Hi, my name is Zacharia, and I'm now one month into my path of User Experience (UX) design with Alphalake Ai.
From the perspective of somebody new to the industry, it has been a month full of new insights and understandings of the field that may not be perceived from the outside. These insights have provided a new perspective for myself and a firm grasp of the impacts that UX can have, for better or worse, particularly when looking within the healthcare sector, the forefront of our health no matter which country or perspective you look at it from!
My Interest in UX
Having been passionate about psychology and behaviour for as long as I can remember, naturally, I felt drawn to fields that make use of it. I found myself in the perfect position to apply this within UX, which integrates not only the study and mapping of interaction and behaviour, but also the creative side in which I have always endeavoured to improve since I was young, from a variety of art to an array of writing ventures, and being able to apply these skills to further the use of technology for good adds a great deal to my drive for it all!
My Experience with UX
To myself and many others, bad user experience is synonymous with the internet, especially having lived through its infancy & simultaneously the greatest era of its existence, thanks primarily to CERN's creation of the World Wide Web. Though, we can't give only gratitude to the team working at CERN (A European organisation for research), because with the world becoming connected in a way it hadn't seen before, we were also exposed to bad design, not just a handful of it!
Sites that map out healthcare worse than a maze and ones with colour palettes that are the opposite of intuitive only scratches the surface of problematic user experiences. These problems weren't left completely behind in the 2000s.
Even though, for the most part, browsing through apps & websites is easy enough now, in some places, the experience leaves a lot left to be desired, whether in the navigation or the intuitiveness of the design. Even from a newcomer's perspective, it's clear that this issue infects some of our most important sectors, notably healthcare.
For such a sector in which safety and even lives are on the clock, having to spend time running through a rat maze of user experience shouldn't be a problem, but in many places, it still is. With the advent of COVID-19, this problem became apparent, with a shift occurring that evolved how we interact with each other not just through direct conversation but also in passing. The prime development point of this change was digitalisation.
Seeing this massive evolution unfold in such a short time period is something I think is overlooked by most, as usually the changes that occurred during the time we challenged COVID would take far longer to begin tackling, and that oversight is something that needs to be noticed in order to pinpoint the problems that existed pre-covid and still persist today.
What can UX do for Healthcare?
Personally, when I go onto an app or website, I want to get to the crux of the information as soon as possible, if not instantly, and I think that sentiment carries over to the majority of others who have spent any amount of time reading any sort of information, online or not, and that's where I believe user experience is the most important within healthcare.

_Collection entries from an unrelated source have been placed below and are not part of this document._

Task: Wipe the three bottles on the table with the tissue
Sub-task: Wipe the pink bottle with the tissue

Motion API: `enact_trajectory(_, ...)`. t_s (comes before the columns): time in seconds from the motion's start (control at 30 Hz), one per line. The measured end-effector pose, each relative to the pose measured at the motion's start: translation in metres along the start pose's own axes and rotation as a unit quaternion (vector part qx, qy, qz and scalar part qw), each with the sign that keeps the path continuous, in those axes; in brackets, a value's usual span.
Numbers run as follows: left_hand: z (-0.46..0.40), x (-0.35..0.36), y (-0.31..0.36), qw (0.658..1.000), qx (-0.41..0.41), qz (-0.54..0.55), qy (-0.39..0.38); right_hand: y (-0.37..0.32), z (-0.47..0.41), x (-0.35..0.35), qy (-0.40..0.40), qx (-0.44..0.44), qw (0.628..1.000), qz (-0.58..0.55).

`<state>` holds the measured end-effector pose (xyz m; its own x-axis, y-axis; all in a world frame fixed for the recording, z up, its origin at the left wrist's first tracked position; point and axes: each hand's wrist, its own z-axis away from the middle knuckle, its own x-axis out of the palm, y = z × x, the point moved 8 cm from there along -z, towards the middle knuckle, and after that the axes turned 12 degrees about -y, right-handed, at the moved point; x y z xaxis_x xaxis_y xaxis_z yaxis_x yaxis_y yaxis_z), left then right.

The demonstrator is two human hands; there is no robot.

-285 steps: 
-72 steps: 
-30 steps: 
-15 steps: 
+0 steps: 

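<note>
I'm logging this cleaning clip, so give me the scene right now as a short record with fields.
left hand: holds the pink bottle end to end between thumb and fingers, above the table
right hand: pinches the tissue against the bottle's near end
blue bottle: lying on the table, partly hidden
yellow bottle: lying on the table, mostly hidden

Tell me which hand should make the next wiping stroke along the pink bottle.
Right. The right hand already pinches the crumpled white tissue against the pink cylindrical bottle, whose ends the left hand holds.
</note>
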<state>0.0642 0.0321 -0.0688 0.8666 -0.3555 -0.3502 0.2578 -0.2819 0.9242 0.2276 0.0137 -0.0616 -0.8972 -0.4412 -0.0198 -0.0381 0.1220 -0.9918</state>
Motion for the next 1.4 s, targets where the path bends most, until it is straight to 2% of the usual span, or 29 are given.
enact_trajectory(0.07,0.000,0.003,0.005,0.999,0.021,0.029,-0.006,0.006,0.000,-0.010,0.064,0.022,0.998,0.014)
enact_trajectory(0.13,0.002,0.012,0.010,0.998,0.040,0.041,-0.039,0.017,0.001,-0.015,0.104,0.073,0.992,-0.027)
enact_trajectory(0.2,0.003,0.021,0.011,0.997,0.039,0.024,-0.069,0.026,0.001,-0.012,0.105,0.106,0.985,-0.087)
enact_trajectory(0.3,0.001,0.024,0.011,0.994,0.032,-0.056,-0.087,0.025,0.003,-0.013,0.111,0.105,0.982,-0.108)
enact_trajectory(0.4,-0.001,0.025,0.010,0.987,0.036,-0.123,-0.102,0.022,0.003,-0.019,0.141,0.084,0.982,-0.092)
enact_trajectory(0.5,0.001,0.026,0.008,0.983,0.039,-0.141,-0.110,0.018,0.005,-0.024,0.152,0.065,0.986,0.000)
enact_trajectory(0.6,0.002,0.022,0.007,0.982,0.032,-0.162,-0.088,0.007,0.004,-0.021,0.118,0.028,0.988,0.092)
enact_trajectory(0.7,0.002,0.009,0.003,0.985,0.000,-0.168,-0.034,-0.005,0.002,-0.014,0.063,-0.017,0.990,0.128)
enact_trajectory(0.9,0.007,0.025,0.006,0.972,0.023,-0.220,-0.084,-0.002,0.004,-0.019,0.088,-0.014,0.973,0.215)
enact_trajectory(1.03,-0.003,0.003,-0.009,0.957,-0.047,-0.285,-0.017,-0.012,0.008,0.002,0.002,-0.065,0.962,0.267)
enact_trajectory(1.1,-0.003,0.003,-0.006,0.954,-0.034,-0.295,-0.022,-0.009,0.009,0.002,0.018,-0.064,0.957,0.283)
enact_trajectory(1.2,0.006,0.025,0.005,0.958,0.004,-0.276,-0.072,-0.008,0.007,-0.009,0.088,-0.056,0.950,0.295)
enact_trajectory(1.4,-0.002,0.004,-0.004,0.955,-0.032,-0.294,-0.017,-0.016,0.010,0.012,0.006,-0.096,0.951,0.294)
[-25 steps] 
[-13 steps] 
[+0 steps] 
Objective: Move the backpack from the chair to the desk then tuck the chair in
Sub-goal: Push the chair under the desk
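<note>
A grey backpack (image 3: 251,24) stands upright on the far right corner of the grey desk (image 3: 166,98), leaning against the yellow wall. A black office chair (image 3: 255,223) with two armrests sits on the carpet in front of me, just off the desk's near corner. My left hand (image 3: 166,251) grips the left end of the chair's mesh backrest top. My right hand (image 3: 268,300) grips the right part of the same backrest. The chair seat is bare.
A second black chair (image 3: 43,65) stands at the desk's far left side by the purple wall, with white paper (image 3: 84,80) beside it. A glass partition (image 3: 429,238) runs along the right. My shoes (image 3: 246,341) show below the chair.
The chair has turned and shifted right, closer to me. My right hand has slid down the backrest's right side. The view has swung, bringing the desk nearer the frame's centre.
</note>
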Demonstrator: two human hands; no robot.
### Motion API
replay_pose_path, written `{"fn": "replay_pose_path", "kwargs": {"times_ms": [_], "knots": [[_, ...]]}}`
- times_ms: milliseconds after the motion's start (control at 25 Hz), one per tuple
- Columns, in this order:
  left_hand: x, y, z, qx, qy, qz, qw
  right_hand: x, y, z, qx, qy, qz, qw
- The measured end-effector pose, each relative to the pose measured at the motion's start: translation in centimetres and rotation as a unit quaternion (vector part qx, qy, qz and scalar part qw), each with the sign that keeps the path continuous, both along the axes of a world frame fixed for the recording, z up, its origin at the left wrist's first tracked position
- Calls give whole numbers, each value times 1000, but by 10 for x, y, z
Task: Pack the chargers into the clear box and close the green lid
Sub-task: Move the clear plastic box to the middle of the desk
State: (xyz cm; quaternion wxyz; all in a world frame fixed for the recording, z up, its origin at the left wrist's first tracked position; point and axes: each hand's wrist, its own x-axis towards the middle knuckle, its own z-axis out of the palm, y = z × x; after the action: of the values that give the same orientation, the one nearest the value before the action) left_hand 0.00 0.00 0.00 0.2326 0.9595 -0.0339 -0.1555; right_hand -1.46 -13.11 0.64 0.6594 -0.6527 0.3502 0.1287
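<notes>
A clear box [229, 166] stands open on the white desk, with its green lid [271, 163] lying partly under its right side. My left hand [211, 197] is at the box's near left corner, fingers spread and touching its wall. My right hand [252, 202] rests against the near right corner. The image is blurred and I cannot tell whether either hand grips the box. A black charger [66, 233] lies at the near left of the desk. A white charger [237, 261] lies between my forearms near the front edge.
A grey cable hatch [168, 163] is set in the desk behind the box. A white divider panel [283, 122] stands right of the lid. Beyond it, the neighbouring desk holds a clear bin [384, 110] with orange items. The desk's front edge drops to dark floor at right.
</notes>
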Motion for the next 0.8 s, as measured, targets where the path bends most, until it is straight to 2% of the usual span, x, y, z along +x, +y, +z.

Being unable to quickly and accurately find information relevant to professionals' needs saves time for them. It allows a clearer, glanceable picture of patients details, diagnoses and anything else important, enabling more accurate delivery of healthcare. If minor human errors could be negated through the simplification and consolidation of information and user journeys, many accidents, even deaths, could be eliminated.
Poor design isn't just an inconvenience for the healthcare sector; it's a pitfall that can result in unwarranted and avoidable tragedy.
The Future of UX
Technology stands at the forefront of the world's environment today, and it's important to prime it for good to assist our growth as a society, and user experience goes hand in hand with this evolution.
A significant number of innovations will be introduced to us, as they have in the past. New trends ranging from Artificial Intelligence to wearables will become staples in our lives, possibly in ways we can't predict right now or in ways subtle to the unassuming onlooker. Still, until then, it's crucial to pioneer the change.
Without a shift in how we interact with our surroundings, there is a limit to our advancement. We can take many steps forward through the streamlining, simplification, and innovation of how healthcare professionals interact with patients.